EXERCISE DESCRIPTION →
Copy the data below in full, exactly as it appears.

RAW DATA →
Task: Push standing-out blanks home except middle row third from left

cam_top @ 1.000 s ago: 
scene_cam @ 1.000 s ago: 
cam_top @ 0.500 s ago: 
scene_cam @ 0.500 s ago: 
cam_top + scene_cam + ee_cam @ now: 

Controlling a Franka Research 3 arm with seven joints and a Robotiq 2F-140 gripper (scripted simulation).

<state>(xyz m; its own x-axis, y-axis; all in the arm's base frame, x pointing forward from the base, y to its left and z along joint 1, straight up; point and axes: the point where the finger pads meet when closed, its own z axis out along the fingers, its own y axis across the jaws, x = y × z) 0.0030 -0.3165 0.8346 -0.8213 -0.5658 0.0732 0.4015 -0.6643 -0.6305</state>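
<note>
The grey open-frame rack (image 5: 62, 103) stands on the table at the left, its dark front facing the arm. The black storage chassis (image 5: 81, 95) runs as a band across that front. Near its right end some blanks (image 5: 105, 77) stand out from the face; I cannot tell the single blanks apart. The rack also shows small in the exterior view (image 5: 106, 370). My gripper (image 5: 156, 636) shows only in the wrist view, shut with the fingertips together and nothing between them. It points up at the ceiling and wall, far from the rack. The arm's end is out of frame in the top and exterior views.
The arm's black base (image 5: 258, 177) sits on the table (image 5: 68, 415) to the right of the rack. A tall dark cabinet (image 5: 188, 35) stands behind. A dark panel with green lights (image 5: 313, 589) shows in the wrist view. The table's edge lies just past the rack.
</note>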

COMPLETED EXERCISE →
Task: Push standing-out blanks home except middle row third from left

cam_top @ 1.000 s ago: 
scene_cam @ 1.000 s ago: 
cam_top @ 0.500 s ago: 
scene_cam @ 0.500 s ago: 
cam_top + scene_cam + ee_cam @ now: 

Controlling a Franka Research 3 arm with seven joints and a Robotiq 2F-140 gripper (scripted simulation).

<state>(xyz m; its own x-axis, y-axis; all in the arm's base frame, x pointing forward from the base, y to its left and z along joint 1, straight up; point and axes: the point where the finger pads meet when closed, its own z axis out along the fingers, its own y axis across the jaws, x = y × z) 0.0030 -0.3165 0.8346 -0.8213 -0.5658 0.0732 0.4015 -0.6643 -0.6305</state>
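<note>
The grey open-frame rack (image 5: 62, 103) stands on the table at the left, its dark front facing the arm. The black storage chassis (image 5: 81, 95) runs as a band across that front. Near its right end some blanks (image 5: 105, 77) stand out from the face; I cannot tell the single blanks apart. The rack also shows small in the exterior view (image 5: 106, 370). My gripper (image 5: 156, 636) shows only in the wrist view, shut with the fingertips together and nothing between them. It points up at the ceiling and wall, far from the rack. The arm's end is out of frame in the top and exterior views.
The arm's black base (image 5: 258, 177) sits on the table (image 5: 68, 415) to the right of the rack. A tall dark cabinet (image 5: 188, 35) stands behind. A dark panel with green lights (image 5: 313, 589) shows in the wrist view. The table's edge lies just past the rack.
</note>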

No further output is needed here.